Author contributions
BW and CJ and analyzed the data and wrote the first draft of the manuscript. ML and NV and CB contributed to statistical analysis and improved the paper. MK and CI and CJ contributed materials and analysis tools and gave guidance. All authors read and approved the final manuscript.
Funding
No (industry) sponsorship has been received for this investigator-initiated study, with the exception of a local hospital fund.
Ethics approval and consent to participate
A study protocol was provided to participating centers.

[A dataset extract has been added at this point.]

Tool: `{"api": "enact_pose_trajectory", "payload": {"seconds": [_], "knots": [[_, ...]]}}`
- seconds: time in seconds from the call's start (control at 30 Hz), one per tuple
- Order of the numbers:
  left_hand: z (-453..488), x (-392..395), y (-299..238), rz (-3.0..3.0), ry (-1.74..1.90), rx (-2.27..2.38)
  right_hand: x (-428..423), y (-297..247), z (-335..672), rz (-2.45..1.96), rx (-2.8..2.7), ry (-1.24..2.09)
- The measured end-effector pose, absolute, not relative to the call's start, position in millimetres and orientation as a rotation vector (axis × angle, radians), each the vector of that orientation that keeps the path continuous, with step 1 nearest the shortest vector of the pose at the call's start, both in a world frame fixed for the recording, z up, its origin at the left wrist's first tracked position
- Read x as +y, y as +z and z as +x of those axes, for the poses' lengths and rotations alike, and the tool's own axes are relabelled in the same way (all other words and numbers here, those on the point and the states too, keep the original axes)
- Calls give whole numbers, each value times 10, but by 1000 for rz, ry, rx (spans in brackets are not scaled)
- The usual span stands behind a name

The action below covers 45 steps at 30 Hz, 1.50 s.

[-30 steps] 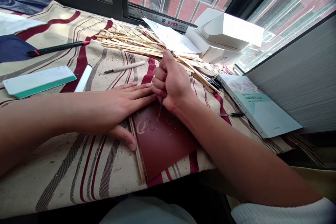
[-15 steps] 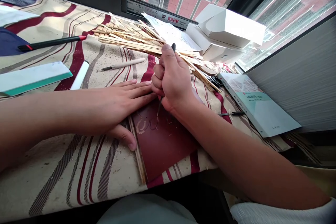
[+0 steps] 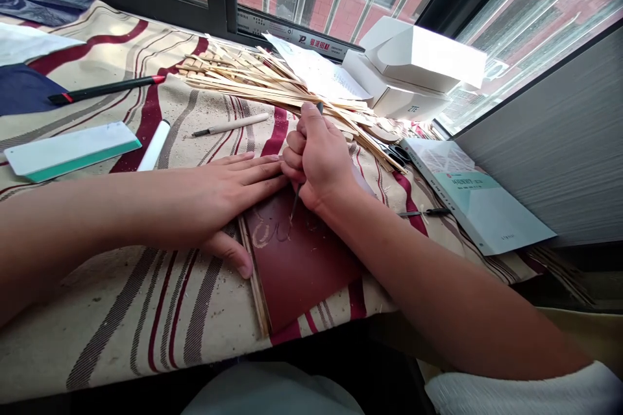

Every participating center obtained ethics approval according to local legislation. A copy of the ethics approval was sent to the study coordinator before start of the study.
Consent for publication
Written informed consent was obtained of all included subjects, unless the local ethics committee specifically allowed a waiver in this respect. The study was registered at http://www.clinicaltrials.gov/(NCT01179243)).
Availability of data and materials
All data relevant for this study will be given by the authors upon specific request without restriction.
Footnotes
Acknowledgments
We acknowledge the support of all investigators of the micro-SOAP study group.